Send back the listing, word for word.

**Excerpted records**

★ ★ ★ ★ ★ ★ ★

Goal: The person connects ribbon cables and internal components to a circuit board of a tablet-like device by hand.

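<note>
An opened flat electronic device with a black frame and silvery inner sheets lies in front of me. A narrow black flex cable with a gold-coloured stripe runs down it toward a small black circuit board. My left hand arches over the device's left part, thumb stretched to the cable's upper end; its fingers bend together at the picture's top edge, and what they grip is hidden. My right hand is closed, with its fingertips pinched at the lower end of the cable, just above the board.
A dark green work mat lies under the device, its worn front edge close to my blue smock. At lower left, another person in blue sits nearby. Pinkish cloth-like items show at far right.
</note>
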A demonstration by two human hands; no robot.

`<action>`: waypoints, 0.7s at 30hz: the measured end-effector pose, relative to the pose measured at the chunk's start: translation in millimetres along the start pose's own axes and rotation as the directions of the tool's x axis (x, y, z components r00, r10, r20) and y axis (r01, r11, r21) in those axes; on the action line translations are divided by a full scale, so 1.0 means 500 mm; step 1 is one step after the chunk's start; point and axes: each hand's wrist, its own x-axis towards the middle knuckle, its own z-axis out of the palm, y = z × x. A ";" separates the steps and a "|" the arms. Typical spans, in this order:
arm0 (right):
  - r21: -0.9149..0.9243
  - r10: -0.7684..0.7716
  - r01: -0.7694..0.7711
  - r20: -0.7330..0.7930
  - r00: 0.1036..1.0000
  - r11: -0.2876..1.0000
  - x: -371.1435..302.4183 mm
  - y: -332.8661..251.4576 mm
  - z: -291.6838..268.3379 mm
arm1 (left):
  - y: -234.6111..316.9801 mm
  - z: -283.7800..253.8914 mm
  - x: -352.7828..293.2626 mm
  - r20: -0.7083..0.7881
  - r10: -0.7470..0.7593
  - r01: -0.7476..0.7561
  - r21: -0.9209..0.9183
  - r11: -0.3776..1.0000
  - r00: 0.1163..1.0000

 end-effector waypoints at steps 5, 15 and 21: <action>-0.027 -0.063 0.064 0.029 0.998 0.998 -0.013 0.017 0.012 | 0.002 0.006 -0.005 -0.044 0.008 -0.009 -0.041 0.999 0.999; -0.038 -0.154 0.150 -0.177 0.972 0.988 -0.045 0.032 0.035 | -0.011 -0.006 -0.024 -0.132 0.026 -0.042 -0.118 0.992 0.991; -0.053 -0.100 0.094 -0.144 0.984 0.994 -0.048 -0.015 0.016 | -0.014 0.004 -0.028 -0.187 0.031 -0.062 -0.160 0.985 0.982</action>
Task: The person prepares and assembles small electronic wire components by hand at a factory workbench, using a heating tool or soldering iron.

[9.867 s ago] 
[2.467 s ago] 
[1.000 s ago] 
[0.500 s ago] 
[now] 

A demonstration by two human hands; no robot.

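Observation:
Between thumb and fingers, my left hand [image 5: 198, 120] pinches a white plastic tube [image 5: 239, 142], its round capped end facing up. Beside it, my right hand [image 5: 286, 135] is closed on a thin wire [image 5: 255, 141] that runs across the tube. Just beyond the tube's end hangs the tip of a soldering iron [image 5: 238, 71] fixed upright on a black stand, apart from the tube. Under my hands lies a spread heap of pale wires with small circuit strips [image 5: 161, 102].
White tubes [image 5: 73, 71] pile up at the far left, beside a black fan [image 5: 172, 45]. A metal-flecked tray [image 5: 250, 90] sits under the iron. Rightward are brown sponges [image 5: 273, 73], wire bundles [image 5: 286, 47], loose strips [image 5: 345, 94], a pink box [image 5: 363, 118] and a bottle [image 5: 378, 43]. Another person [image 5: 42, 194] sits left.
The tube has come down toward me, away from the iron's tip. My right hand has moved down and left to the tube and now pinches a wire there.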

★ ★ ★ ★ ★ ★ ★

**Solution for this task**
Goal: The person connects ribbon cables and internal components to a circuit board of a tablet-like device by hand.

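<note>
An opened flat electronic device with a black frame and silvery inner sheets lies in front of me. A narrow black flex cable with a gold-coloured stripe runs down it toward a small black circuit board. My left hand arches over the device's left part, thumb stretched to the cable's upper end; its fingers bend together at the picture's top edge, and what they grip is hidden. My right hand is closed, with its fingertips pinched at the lower end of the cable, just above the board.
A dark green work mat lies under the device, its worn front edge close to my blue smock. At lower left, another person in blue sits nearby. Pinkish cloth-like items show at far right.
</note>
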A demonstration by two human hands; no robot.

`<action>`: waypoints, 0.7s at 30hz: the measured end-effector pose, relative to the pose measured at the chunk's start: translation in millimetres along the start pose's own axes and rotation as the directions of the tool's x axis (x, y, z components r00, r10, r20) and y axis (r01, r11, r21) in those axes; on the action line translations are divided by a full scale, so 1.0 means 500 mm; step 1 is one step after the chunk's start; point and axes: each hand's wrist, its own x-axis towards the middle knuckle, its own z-axis out of the palm, y = z × x. A ";" separates the steps and a "|" the arms. Typical spans, in this order:
arm0 (right):
  - r21: -0.9149..0.9243
  - r10: -0.7684..0.7716
  - r01: -0.7694..0.7711
  - r20: -0.7330..0.7930
  - r00: 0.1036..1.0000
  - r11: -0.2876..1.0000
  - x: -371.1435..302.4183 mm
  - y: -332.8661..251.4576 mm
  - z: -291.6838..268.3379 mm
arm1 (left):
  - y: -234.6111..316.9801 mm
  - z: -283.7800..253.8914 mm
  - x: -352.7828..293.2626 mm
  - r20: -0.7083..0.7881
  - r10: -0.7470..0.7593
  - r01: -0.7476..0.7561
  - r21: -0.9209..0.9183
  - r11: -0.3776..1.0000
  - r00: 0.1163..1.0000

 end-effector waypoints at steps 5, 15 and 21: <action>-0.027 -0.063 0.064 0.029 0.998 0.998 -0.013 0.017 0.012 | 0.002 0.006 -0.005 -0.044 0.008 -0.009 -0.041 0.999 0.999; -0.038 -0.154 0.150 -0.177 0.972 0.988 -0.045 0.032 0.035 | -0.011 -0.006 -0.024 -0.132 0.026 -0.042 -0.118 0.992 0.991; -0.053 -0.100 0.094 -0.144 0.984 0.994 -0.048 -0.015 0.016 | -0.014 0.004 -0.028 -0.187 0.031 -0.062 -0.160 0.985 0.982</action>
Task: The person prepares and assembles small electronic wire components by hand at a factory workbench, using a heating tool or soldering iron.

[9.867 s ago] 
[2.467 s ago] 
[1.000 s ago] 
[0.500 s ago] 
[now] 

A demonstration by two human hands; no robot.

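Observation:
Between thumb and fingers, my left hand [image 5: 198, 120] pinches a white plastic tube [image 5: 239, 142], its round capped end facing up. Beside it, my right hand [image 5: 286, 135] is closed on a thin wire [image 5: 255, 141] that runs across the tube. Just beyond the tube's end hangs the tip of a soldering iron [image 5: 238, 71] fixed upright on a black stand, apart from the tube. Under my hands lies a spread heap of pale wires with small circuit strips [image 5: 161, 102].
White tubes [image 5: 73, 71] pile up at the far left, beside a black fan [image 5: 172, 45]. A metal-flecked tray [image 5: 250, 90] sits under the iron. Rightward are brown sponges [image 5: 273, 73], wire bundles [image 5: 286, 47], loose strips [image 5: 345, 94], a pink box [image 5: 363, 118] and a bottle [image 5: 378, 43]. Another person [image 5: 42, 194] sits left.
The tube has come down toward me, away from the iron's tip. My right hand has moved down and left to the tube and now pinches a wire there.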

That wraps up the answer.